**Work to be completed:** The material below has pictures in it. Set down only the lines from the line containing "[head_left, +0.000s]" through the line containing "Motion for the", word for word, and leave the pictures behind.

**Data:**
++++++++++
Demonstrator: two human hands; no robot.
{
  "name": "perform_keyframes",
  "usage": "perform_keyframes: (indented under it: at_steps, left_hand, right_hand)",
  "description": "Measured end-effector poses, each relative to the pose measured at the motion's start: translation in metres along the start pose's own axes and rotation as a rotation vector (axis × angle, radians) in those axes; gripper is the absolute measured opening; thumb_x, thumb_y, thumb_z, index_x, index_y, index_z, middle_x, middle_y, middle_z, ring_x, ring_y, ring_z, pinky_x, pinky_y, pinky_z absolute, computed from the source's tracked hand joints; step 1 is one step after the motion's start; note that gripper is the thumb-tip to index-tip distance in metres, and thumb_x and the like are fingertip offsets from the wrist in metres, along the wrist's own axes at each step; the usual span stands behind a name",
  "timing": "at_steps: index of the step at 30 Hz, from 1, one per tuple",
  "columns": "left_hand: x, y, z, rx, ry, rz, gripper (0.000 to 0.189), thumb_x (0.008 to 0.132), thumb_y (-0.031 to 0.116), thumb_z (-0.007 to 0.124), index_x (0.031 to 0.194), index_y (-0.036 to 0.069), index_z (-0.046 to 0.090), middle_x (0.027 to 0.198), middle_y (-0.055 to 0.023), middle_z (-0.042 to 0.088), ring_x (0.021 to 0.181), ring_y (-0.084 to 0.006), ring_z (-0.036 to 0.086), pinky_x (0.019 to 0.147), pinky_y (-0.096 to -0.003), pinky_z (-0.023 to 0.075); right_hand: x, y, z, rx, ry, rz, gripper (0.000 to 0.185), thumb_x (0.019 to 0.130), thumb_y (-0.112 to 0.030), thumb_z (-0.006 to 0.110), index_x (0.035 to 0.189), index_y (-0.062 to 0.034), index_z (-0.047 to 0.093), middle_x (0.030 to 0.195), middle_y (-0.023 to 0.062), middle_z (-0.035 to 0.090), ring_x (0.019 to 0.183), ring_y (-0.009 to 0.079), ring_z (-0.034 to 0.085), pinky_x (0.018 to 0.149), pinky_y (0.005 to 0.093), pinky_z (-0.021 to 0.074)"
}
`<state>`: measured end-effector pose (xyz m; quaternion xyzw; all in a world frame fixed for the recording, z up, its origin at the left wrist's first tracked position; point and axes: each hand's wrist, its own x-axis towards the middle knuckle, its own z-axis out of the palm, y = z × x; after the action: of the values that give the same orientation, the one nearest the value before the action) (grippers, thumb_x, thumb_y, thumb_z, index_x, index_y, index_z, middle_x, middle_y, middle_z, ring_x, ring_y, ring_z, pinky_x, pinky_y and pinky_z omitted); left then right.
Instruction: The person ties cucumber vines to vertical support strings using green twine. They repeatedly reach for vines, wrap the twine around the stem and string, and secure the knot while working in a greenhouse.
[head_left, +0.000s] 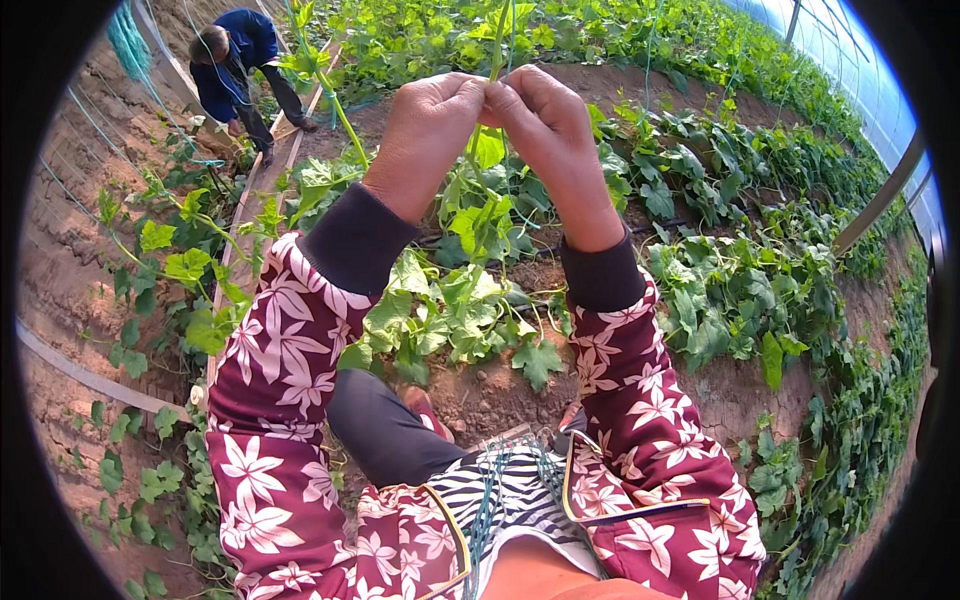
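My left hand (433, 129) and my right hand (551, 131) are raised in front of me, fingertips meeting around a green vine stem (475, 147). Thin teal twine (512, 46) comes down from above to my right fingers, and its loose tail (529, 220) dangles below. My left thumb and forefinger pinch at the stem; the exact hold of each hand is hidden by the fingers. Below, the leafy base of the plant (457, 300) spreads over the soil. More strands of teal twine (491, 480) hang down the front of my clothes.
To the left, a person (240, 71) bends over beside a narrow rail track (251, 191). Another twine-supported vine (341, 112) rises near my left wrist. Rows of leafy vines (712, 300) cover the right side. A curved pole (877, 202) stands by the plastic greenhouse wall (862, 90).
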<state>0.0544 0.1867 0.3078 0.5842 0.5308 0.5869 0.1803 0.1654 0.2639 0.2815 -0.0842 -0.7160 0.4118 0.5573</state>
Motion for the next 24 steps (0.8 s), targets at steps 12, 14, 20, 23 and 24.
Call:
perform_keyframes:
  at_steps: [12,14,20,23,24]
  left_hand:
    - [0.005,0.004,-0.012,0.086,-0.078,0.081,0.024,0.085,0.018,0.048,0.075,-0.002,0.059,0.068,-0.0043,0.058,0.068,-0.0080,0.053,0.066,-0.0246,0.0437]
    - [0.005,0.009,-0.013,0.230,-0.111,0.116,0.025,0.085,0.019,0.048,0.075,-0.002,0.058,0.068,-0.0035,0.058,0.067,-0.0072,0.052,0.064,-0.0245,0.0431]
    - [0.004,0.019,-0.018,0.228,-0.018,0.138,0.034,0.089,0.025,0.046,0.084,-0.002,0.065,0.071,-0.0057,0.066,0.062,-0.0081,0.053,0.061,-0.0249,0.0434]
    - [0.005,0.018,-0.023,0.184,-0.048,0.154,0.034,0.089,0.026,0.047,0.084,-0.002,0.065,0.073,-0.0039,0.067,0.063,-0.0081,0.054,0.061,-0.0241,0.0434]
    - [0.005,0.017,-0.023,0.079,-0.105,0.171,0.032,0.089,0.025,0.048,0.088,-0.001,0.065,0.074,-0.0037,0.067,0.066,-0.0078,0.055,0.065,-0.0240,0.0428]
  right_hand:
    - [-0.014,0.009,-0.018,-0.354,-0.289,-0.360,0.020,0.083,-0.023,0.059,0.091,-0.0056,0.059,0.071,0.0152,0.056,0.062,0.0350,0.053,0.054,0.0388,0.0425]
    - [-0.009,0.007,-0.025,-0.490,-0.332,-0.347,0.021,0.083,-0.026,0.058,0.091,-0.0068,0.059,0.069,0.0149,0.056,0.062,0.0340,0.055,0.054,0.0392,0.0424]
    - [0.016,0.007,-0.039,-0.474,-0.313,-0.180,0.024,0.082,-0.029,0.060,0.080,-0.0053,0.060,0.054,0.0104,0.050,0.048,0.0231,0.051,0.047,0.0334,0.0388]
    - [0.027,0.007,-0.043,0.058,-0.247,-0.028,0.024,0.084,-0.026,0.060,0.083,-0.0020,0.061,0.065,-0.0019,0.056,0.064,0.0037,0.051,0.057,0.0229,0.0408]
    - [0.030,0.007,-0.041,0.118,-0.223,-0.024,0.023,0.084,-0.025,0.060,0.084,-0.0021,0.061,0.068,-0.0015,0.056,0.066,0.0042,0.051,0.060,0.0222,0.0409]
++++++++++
**Reply to the exercise:**
[head_left, +0.000s] 
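My left hand (433, 129) and my right hand (551, 131) are raised in front of me, fingertips meeting around a green vine stem (475, 147). Thin teal twine (512, 46) comes down from above to my right fingers, and its loose tail (529, 220) dangles below. My left thumb and forefinger pinch at the stem; the exact hold of each hand is hidden by the fingers. Below, the leafy base of the plant (457, 300) spreads over the soil. More strands of teal twine (491, 480) hang down the front of my clothes.
To the left, a person (240, 71) bends over beside a narrow rail track (251, 191). Another twine-supported vine (341, 112) rises near my left wrist. Rows of leafy vines (712, 300) cover the right side. A curved pole (877, 202) stands by the plastic greenhouse wall (862, 90).
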<state>0.0544 0.1867 0.3078 0.5842 0.5308 0.5869 0.1803 0.1654 0.2639 0.2815 -0.0842 -0.7160 0.4118 0.5573</state>
Motion for the next 24 steps (0.8 s), targets at steps 12, 14, 20, 23 and 24.

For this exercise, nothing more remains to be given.